Scaffold materials also need to possess certain other important characteristics asides from the three-dimensional structure and edibility to aid their functionality.  They must be porous so that they can evacuate any cellular constituents that may hinder the proper formation of tissues. They also need to be degradable so that they are separable from the finished product at the end of the culture process. The disposal of the degradable materials afterwards also needs to be carefully considered. In addition, they should possess biochemical properties similar to those of the extracellular matrix to promote cell adhesion. Chitin, collagen, nanomaterials and cellulose are important components of scaffolds.

Bioreactors

The next step in the production process is the placement of the scaffolds in a bioreactor to enable the growth and specialization of cells. A bioreactor is a huge piece of equipment that has the capacity to aid the replication and multiplication of cells by exposing them to various kinds of environmental factors. The temperature in the bioreactor must be similar to what is obtainable when the cells grow within the animal body. Usually, a temperature of 37°C is required for mammals, while room temperature is just sufficient for insect cells. The level of carbon dioxide required for most bioreactors is 5%.

Generally, the method of cultivation may be continuous, batch, fed-batch or perfusion. In the continuous process, cells are cultivated in a vessel and supplied with fresh media. The products are then collected in another vessel.
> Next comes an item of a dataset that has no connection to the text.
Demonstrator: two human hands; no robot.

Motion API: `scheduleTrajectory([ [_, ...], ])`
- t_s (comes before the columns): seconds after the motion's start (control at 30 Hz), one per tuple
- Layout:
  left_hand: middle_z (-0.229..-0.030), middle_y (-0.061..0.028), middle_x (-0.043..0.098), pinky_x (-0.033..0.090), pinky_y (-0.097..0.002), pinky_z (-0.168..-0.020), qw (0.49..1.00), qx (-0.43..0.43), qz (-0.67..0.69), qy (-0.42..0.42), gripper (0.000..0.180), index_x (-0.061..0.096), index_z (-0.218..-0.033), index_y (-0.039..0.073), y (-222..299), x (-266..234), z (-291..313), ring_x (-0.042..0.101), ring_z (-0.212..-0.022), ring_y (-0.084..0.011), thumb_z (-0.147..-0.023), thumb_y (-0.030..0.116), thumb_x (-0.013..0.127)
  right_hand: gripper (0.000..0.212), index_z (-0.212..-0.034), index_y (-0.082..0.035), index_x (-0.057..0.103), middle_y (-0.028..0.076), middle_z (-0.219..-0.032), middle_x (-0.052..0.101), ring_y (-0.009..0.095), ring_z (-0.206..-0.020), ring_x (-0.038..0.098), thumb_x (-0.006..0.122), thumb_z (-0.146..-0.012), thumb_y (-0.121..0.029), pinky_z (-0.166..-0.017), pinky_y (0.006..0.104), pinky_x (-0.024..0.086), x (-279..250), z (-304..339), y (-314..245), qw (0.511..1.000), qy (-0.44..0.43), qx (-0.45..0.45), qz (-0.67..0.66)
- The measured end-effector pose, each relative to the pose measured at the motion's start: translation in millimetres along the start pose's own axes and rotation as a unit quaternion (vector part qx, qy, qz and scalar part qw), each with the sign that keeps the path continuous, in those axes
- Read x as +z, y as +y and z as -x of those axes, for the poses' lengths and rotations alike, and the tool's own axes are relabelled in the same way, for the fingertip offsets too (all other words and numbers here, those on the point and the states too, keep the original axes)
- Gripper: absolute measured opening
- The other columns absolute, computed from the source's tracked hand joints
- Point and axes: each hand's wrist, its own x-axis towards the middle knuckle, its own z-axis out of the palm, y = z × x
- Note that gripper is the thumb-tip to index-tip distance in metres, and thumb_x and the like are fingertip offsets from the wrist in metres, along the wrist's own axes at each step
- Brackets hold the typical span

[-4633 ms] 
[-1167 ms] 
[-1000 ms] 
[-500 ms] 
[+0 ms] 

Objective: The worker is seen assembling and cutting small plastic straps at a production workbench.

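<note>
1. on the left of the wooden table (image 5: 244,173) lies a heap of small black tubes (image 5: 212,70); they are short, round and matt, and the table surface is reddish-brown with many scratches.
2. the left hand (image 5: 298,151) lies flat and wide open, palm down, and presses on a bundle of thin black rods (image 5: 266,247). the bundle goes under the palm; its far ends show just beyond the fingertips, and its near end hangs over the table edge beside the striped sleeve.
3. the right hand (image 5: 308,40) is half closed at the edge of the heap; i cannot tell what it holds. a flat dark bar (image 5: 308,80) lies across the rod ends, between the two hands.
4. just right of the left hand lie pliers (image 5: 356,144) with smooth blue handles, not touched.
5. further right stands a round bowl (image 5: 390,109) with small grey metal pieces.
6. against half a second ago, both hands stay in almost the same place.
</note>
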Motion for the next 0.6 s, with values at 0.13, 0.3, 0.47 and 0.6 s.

The batch process involves cultivating cells in a specified quantity of media to ensure growth to the highest possible density. In the fed-batch method, the infusion, culture and collection of cells are executed in one stream. Perfusion branches off from the continuous method; the difference is that it allows for the possibility of employing recycled media in the process.

There are different types of bioreactor designs. The most commonly adopted bioreactor is the stirred tank type. It contains an impeller which speeds up the flow and ensures that the culture media coalesces. It also contains a diffuser that transports oxygen into the media. The stirred-tank bioreactors are commonly used for suspended cultures. For adherent culture, feed bioreactors are more commonly adopted. They have fibre strips that are put together to produce a bed for cells to cling to. The culture medium that has been aerated is distributed throughout the bed. The culture media is converted into a gaseous form in airlift bioreactors utilizing air bubbles. These bubbles are subsequently disseminated and dispersed among the cells. Continuous culture is commonly done in perfusion bioreactors. They continuously drain lactic acid-saturated, nutrient-depleted media and replace it with replenished media.